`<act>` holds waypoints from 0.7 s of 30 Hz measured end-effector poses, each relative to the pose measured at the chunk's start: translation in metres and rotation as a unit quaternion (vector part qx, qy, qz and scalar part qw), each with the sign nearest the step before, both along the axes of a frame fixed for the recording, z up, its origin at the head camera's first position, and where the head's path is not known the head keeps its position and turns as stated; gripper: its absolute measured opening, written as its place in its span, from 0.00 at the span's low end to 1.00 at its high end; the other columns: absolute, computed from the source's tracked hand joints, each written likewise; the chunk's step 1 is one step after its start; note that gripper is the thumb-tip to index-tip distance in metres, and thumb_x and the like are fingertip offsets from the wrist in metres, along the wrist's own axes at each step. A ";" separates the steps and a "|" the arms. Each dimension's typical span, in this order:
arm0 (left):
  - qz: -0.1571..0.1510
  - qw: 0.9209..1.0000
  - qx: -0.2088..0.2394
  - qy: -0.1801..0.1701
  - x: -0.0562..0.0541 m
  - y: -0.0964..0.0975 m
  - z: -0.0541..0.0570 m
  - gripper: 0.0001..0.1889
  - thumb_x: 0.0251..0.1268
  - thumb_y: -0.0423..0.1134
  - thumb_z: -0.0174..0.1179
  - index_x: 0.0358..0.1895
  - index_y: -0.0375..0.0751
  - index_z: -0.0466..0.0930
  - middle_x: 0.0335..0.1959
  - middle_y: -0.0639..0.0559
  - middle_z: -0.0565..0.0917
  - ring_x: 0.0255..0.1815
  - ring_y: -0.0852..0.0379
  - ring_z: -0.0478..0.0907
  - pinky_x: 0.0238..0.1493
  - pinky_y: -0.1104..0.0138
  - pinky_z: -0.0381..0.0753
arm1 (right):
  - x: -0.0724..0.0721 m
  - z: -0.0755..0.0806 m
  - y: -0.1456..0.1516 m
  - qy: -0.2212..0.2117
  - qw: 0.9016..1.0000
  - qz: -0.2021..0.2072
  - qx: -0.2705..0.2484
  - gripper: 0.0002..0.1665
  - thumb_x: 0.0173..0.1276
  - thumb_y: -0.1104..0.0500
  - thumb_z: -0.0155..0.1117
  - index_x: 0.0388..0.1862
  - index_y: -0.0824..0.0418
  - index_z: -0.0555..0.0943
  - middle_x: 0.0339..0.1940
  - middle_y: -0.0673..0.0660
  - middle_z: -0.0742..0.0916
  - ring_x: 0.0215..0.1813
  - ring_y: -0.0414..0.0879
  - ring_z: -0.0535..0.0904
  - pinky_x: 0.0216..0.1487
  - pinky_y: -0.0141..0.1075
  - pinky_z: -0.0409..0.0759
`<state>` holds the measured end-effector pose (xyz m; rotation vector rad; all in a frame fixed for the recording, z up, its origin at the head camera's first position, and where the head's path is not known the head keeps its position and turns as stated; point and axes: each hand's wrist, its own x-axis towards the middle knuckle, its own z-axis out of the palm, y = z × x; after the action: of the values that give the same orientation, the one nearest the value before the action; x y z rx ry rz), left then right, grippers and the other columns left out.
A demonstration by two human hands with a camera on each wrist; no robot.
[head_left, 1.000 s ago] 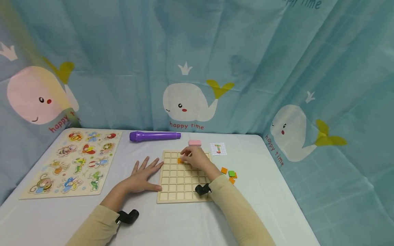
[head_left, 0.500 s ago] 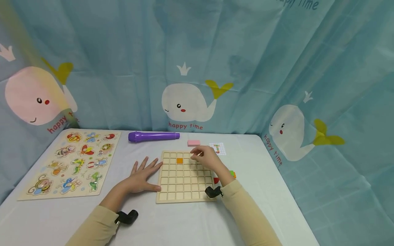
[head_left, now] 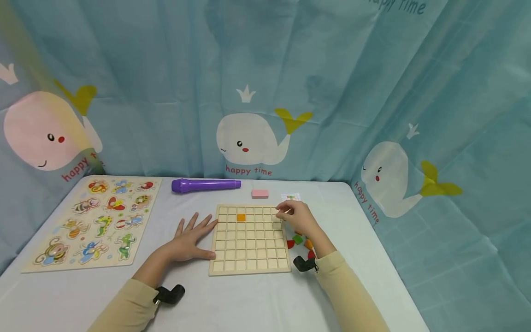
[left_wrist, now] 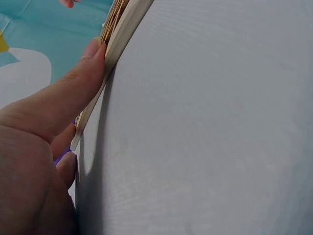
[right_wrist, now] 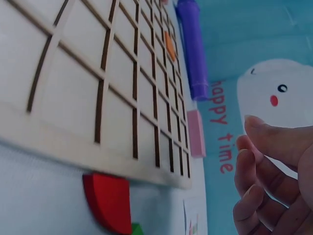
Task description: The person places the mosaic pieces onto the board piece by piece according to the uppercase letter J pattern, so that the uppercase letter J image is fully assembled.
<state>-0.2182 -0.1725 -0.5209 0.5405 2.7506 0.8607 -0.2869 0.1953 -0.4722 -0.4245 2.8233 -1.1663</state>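
Note:
A wooden grid board (head_left: 250,273) lies mid-table, with one orange square tile (head_left: 241,217) set in a cell of its upper part. My left hand (head_left: 188,243) rests spread on the table, fingertips and thumb against the board's left edge. In the left wrist view the thumb (left_wrist: 73,90) presses on the rim. My right hand (head_left: 299,219) hovers by the board's upper right corner, fingers loosely bent and nothing between them. Beneath that wrist lie loose red, green and orange pieces, among them a red rounded piece (right_wrist: 108,203) and a green piece (head_left: 297,239), partly hidden by the arm.
A small card with a coloured grid pattern (head_left: 290,197) lies behind the right hand. A pink block (head_left: 260,194) and a purple toy microphone (head_left: 206,185) are along the back edge. To the left lies an insect puzzle board (head_left: 93,228). A whale-print curtain (head_left: 249,92) encloses the table.
My right hand has let go of the orange tile in its cell and moved right across the board to its upper right corner. The left hand has stayed at the edge.

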 end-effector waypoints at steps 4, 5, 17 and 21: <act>-0.002 1.000 0.002 0.000 0.001 0.000 0.001 0.57 0.49 0.68 0.71 0.81 0.49 0.55 0.83 0.40 0.49 0.82 0.29 0.28 0.73 0.33 0.18 | 0.002 -0.004 0.011 -0.004 1.000 -0.012 -0.007 0.13 0.67 0.55 0.72 0.49 0.56 0.87 0.38 0.48 0.88 0.35 0.43 0.81 0.36 0.36 0.82; -0.002 1.000 0.002 0.001 0.001 0.000 0.001 0.57 0.49 0.68 0.71 0.81 0.49 0.55 0.83 0.40 0.49 0.82 0.29 0.28 0.73 0.33 0.18 | 0.003 -0.005 0.013 -0.004 1.000 -0.015 -0.009 0.13 0.67 0.55 0.73 0.49 0.56 0.88 0.38 0.48 0.88 0.35 0.43 0.81 0.35 0.36 0.82; 0.001 1.000 0.008 -0.008 0.003 0.001 0.002 0.58 0.48 0.68 0.71 0.81 0.49 0.55 0.83 0.40 0.49 0.82 0.30 0.28 0.73 0.34 0.17 | 0.011 -0.018 0.036 -0.031 0.998 -0.043 -0.015 0.13 0.66 0.57 0.74 0.48 0.58 0.87 0.36 0.50 0.88 0.32 0.47 0.81 0.29 0.35 0.81; 0.002 1.000 0.007 -0.008 0.001 0.000 -0.001 0.58 0.48 0.69 0.71 0.81 0.50 0.55 0.84 0.41 0.48 0.82 0.30 0.27 0.73 0.34 0.17 | 0.013 -0.021 0.044 -0.033 0.998 -0.050 -0.012 0.12 0.65 0.57 0.74 0.47 0.57 0.87 0.36 0.50 0.88 0.32 0.46 0.82 0.32 0.35 0.81</act>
<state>-0.2175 -0.1720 -0.5216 0.5285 2.7345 0.8828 -0.2735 0.2395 -0.4932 -0.2438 2.8048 -1.2090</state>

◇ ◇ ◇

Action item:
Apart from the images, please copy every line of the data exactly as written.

Answer to this problem:
`<act>` holds waypoints from 0.7 s of 30 Hz measured end-effector poses, each relative to the pose measured at the chunk's start: translation in metres and rotation as a unit quaternion (vector part qx, qy, qz and scalar part qw), each with the sign nearest the step before, both along the axes of a frame fixed for the recording, z up, its origin at the head camera's first position, and where the head's path is not known the head keeps its position and turns as stated; gripper: its absolute measured opening, written as its place in its span, from 0.00 at the span's low end to 1.00 at its high end; the other columns: absolute, computed from the source's tracked hand joints, each written likewise; the chunk's step 1 is one step after its start; note that gripper is the thumb-tip to index-tip distance in metres, and thumb_x and the like are fingertip offsets from the wrist in metres, along the wrist's own axes at each step. A ";" separates the steps and a "|" the arms. Each dimension's typical span, in this order:
arm0 (left):
  - qz: -0.1571..0.1510
  - qw: 0.9209..1.0000
  - qx: -0.2088..0.2394
  - qy: -0.1801..0.1701
  - x: -0.0562..0.0541 m
  - y: -0.0964..0.0975 m
  - z: -0.0541..0.0570 m
  - gripper: 0.0001..0.1889
  - thumb_x: 0.0251..0.1268
  - thumb_y: -0.0423..0.1134
  - thumb_z: -0.0174..0.1179
  - index_x: 0.0358..0.1895
  - index_y: -0.0375..0.0751
  - index_z: -0.0466..0.0930
  - middle_x: 0.0335..0.1959
  - middle_y: -0.0639..0.0559
  - middle_z: -0.0565..0.0917
  - ring_x: 0.0255..0.1815
  - ring_y: -0.0852..0.0379
  - ring_z: -0.0478..0.0907
  - pinky_x: 0.0238..0.1493
  - pinky_y: -0.1104..0.0138
  - pinky_z: -0.0381..0.0753
arm1 (right):
  - x: -0.0724..0.0721 m
  - z: -0.0755..0.0806 m
  - y: -0.1456..0.1516 m
  - qy: -0.2212..0.2117
  - qw: 0.9016..1.0000
  - qz: -0.2021..0.2072
  - qx: -0.2705..0.2484
  - gripper: 0.0002..0.1665
  - thumb_x: 0.0173..0.1276
  - thumb_y: -0.1104..0.0500
  - thumb_z: -0.0155..0.1117
  - index_x: 0.0388..0.1862
  - index_y: -0.0824..0.0418
  - index_z: -0.0555..0.0943
  - middle_x: 0.0339..0.1940
  - middle_y: -0.0673..0.0660
  - middle_z: -0.0742..0.0916
  - ring_x: 0.0215..0.1813
  - ring_y: -0.0414..0.0879
  - ring_z: -0.0535..0.0904
  - pinky_x: 0.0216..0.1487
  - pinky_y: -0.0141..0.1075
  - pinky_z: -0.0409..0.0759
`<state>` holds the measured end-effector pose (xyz m; rotation vector rad; all in a frame fixed for the recording, z up, its origin at the head camera's first position, and where the head's path is not known the head keeps its position and turns as stated; point and axes: each hand's wrist, its own x-axis towards the middle knuckle, its own z-axis out of the palm, y = z × x; after the action: of the values that give the same orientation, the one nearest the value before the action; x y z rx ry rz), left then right, grippers and the other columns left out.
A demonstration by two human hands with a camera on each wrist; no robot.
[head_left, 1.000 s ago] 
[head_left, 0.500 s ago] 
[head_left, now] 
[left_wrist, now] 
[right_wrist, now] 
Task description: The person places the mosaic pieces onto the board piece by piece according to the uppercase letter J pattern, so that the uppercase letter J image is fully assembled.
<state>-0.2182 -0.1725 -0.5209 0.5405 2.7506 0.8607 -0.2869 0.1953 -0.4722 -0.4245 2.8233 -1.1663</state>
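Note:
A wooden grid board (head_left: 250,273) lies mid-table, with one orange square tile (head_left: 241,217) set in a cell of its upper part. My left hand (head_left: 188,243) rests spread on the table, fingertips and thumb against the board's left edge. In the left wrist view the thumb (left_wrist: 73,90) presses on the rim. My right hand (head_left: 299,219) hovers by the board's upper right corner, fingers loosely bent and nothing between them. Beneath that wrist lie loose red, green and orange pieces, among them a red rounded piece (right_wrist: 108,203) and a green piece (head_left: 297,239), partly hidden by the arm.
A small card with a coloured grid pattern (head_left: 290,197) lies behind the right hand. A pink block (head_left: 260,194) and a purple toy microphone (head_left: 206,185) are along the back edge. To the left lies an insect puzzle board (head_left: 93,228). A whale-print curtain (head_left: 249,92) encloses the table.
My right hand has let go of the orange tile in its cell and moved right across the board to its upper right corner. The left hand has stayed at the edge.
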
 end-effector waypoints at steps 4, 5, 17 and 21: <act>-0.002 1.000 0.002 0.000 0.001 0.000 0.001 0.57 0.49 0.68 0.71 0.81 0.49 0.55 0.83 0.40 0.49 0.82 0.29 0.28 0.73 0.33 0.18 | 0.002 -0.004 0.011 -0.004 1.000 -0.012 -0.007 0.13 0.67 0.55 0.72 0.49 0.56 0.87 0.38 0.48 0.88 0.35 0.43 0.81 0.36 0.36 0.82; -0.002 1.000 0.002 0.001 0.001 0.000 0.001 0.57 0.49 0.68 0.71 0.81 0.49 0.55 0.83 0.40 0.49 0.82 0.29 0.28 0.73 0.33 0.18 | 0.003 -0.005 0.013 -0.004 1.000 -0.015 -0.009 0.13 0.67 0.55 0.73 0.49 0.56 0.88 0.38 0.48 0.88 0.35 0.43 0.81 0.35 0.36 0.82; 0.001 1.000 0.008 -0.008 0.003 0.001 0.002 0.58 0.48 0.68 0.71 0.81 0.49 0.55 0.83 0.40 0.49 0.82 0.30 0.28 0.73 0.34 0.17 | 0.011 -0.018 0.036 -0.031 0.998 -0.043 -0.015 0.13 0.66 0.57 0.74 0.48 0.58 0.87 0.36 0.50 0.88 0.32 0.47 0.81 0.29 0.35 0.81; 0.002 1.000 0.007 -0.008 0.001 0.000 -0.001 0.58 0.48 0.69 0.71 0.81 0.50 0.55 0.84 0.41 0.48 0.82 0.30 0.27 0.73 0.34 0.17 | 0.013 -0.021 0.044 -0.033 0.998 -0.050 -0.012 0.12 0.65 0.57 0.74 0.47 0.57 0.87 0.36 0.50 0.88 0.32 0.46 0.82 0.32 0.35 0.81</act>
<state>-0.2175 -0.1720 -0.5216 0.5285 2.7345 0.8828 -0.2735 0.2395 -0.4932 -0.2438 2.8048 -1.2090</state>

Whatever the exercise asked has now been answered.